Ask HN: How are you feeling about your future as a “senior” developer? - hoodoof
Nervous?<p>If you comment, let us know your age if you&#x27;re comfortable doing so, your core technology focus and how you feel about your propects for employment into your 40&#x27;s, 50&#x27;s and 60&#x27;s.<p>Are you planning to stay in this career or do you feel you have to find something else?
======
codeonfire
Nope. Not at all. Feels awesome. The whole world is trying to exploit and be
the boss of developers and that is power. Power for the developers. Even when
I an 75 and about to die someone will be trying to hire me, lol. I already
make more money than all my professors and almost everyone I ever went to
school with. All I have to do to stay employable is study a few hours a week
to stay up to date. Sure, I won't be able to work at established companies
that have the luxury of age discrimination, but those are the boring companies
with the shittiest managers. Barring a head injury and death there is nothing
that can stop me.

------
runjake
Early 40s here.
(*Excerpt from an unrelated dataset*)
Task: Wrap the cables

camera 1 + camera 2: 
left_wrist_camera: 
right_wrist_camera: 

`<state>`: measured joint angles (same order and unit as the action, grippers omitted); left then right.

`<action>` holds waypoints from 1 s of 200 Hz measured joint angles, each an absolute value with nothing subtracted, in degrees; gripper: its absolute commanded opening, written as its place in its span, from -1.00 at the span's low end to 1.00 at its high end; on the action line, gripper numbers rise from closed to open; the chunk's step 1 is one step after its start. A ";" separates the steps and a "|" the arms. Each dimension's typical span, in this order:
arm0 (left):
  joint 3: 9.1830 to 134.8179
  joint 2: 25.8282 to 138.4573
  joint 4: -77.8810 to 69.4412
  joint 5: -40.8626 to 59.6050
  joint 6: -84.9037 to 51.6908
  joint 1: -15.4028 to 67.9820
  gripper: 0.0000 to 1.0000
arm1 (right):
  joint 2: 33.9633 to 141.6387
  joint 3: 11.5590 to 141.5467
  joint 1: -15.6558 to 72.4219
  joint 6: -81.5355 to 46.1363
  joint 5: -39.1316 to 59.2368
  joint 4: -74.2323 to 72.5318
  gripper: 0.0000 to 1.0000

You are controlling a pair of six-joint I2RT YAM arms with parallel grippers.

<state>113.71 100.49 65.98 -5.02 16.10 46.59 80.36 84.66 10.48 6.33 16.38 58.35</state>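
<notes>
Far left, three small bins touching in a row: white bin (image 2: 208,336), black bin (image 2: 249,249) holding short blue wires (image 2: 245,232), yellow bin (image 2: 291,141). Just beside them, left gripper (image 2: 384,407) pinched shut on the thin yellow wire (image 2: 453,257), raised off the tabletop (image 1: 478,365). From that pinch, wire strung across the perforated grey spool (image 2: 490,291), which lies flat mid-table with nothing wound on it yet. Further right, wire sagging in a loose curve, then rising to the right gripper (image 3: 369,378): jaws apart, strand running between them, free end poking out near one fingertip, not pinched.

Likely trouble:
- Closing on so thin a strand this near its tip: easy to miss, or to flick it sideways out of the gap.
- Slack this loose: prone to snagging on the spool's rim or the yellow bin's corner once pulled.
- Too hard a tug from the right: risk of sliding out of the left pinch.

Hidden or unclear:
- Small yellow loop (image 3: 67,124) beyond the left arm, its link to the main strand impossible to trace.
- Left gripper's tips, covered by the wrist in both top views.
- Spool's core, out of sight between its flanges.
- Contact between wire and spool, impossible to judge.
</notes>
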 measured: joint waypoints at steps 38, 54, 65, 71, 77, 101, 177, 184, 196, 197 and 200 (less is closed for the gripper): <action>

No problems.

I get a sense that senior devs who complain about age discrimination are the
ones who haven't kept on learning, and haven't been keeping their skills up to
date.

I could be wrong, but I have no problems finding opportunities. I see others
my age or even much older who exhibit enthusiasm and a youthful wonder and
they seem to be swimming in opportunities.

------
samfisher83
I don't feel good at all. I don't see that many old developers working around
me.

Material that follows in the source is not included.